#### BRIEF
The job is to find each line of the records below that includes the word "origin" and copy it.

#### DATA

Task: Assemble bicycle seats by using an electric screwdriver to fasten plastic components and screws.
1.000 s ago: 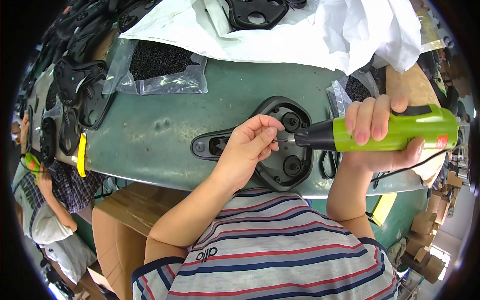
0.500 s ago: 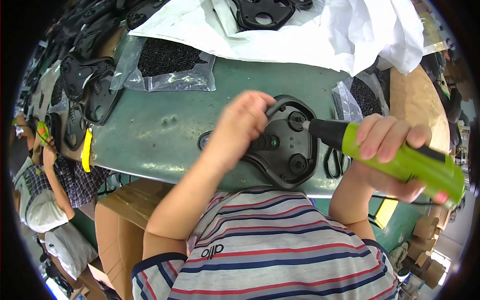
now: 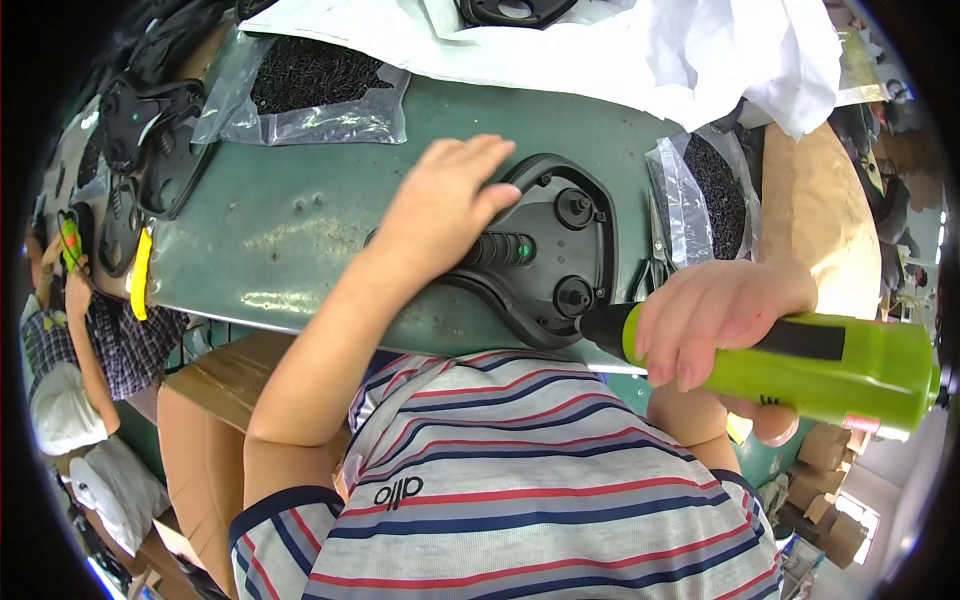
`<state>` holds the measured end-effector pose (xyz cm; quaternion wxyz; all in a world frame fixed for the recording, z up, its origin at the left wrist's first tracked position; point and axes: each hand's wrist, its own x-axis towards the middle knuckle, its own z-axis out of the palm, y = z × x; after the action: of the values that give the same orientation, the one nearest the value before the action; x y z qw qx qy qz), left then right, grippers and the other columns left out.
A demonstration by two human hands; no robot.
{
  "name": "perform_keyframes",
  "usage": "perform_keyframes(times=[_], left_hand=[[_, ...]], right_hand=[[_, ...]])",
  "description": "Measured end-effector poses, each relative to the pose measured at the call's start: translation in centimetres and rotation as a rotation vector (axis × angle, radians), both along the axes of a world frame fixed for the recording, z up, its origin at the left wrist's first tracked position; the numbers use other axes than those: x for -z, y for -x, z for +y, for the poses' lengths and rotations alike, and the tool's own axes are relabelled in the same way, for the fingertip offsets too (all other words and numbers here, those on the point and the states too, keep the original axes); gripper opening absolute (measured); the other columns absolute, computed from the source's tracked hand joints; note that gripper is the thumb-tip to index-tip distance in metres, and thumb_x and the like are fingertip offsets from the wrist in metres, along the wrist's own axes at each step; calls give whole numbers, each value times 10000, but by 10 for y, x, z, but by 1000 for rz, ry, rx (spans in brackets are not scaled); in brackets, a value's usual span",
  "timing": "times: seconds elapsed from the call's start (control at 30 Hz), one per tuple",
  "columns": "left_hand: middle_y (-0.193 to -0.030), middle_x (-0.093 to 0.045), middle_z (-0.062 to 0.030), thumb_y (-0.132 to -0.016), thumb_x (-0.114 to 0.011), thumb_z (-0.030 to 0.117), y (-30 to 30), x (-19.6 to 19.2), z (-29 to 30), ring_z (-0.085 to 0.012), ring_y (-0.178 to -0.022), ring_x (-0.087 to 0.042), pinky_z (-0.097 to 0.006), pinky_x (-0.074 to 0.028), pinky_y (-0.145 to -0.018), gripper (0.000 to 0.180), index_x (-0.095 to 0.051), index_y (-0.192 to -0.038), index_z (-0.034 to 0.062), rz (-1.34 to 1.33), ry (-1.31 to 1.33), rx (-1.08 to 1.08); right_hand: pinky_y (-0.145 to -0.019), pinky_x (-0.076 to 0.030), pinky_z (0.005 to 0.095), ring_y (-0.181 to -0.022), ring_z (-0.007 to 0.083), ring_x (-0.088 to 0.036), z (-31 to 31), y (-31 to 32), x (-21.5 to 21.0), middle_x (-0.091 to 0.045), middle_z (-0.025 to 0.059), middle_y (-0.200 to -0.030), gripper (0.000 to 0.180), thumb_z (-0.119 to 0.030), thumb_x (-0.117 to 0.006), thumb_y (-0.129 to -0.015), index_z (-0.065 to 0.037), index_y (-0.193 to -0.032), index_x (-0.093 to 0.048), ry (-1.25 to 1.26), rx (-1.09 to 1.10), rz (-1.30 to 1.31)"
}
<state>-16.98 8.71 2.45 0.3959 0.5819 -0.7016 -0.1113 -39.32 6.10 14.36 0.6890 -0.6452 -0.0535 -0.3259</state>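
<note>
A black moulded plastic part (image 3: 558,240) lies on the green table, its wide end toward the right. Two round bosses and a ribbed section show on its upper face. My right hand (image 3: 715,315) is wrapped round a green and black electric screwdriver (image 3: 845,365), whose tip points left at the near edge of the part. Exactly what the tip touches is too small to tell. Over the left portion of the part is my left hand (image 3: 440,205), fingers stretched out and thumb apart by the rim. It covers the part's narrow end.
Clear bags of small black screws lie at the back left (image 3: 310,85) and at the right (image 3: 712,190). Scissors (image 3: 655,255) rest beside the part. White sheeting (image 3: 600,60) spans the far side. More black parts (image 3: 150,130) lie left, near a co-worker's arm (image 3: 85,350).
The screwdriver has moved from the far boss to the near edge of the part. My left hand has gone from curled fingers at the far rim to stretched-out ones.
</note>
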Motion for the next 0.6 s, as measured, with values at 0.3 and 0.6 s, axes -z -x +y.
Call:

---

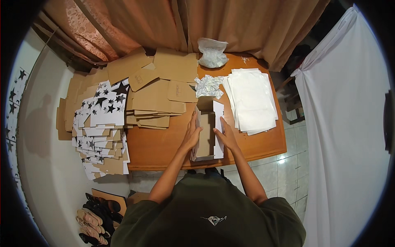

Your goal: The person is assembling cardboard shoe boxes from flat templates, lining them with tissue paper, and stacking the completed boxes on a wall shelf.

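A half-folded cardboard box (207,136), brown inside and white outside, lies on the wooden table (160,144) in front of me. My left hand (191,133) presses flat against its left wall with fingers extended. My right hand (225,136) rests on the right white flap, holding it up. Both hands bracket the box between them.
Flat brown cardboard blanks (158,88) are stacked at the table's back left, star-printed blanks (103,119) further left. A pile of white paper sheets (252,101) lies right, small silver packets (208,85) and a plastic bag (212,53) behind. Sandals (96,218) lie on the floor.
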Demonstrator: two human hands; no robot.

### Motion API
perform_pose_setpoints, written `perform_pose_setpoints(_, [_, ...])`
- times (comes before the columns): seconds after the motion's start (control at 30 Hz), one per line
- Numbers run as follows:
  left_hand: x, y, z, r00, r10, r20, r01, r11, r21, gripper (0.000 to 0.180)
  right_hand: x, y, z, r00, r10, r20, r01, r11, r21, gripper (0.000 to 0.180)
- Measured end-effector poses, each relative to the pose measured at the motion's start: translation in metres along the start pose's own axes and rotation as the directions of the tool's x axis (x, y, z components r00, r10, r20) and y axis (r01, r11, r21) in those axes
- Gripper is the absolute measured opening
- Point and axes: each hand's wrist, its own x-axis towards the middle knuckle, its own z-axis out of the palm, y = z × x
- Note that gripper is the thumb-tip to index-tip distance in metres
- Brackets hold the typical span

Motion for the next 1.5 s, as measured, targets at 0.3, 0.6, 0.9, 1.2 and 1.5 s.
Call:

#### SOLUTION FOR THIS TASK
`<state>` holds the measured end-effector pose (xyz cm; quaternion wxyz; all in a world frame fixed for the recording, z up, its origin at the left wrist's first tracked position; point and axes: each hand's wrist, its own x-axis towards the middle knuckle, its own z-axis out of the palm, y = z × x; after the action: of the values that give the same orientation, the one nearest the value before the action; x y z qw qx qy qz), left then right, grippers and the other columns left out.
  "description": "Measured end-effector poses, each relative to the pose measured at the call's start: translation in centimetres and rotation as a rotation vector (axis × angle, radians), both along the axes of a world frame fixed for the recording, z up, its origin at the left wrist's first tracked position; the numbers use other axes than those: x for -z, y for -x, z for +y, for the poses' lengths and rotations alike, and the tool's own axes are relabelled in the same way, for the fingertip offsets too (all other words and numbers here, those on the point and the states too, keep the original axes); gripper opening absolute (measured); the other columns absolute, computed from the source's tracked hand joints; note that gripper is the thumb-tip to index-tip distance in metres, and thumb_x and the like are fingertip offsets from the wrist in metres, along the wrist's own axes at each step; calls give whole numbers, each value times 10000, but by 10 for y, x, z, but by 1000 for rz, ry, rx (spans in brackets are not scaled); in brackets, a value's usual span",

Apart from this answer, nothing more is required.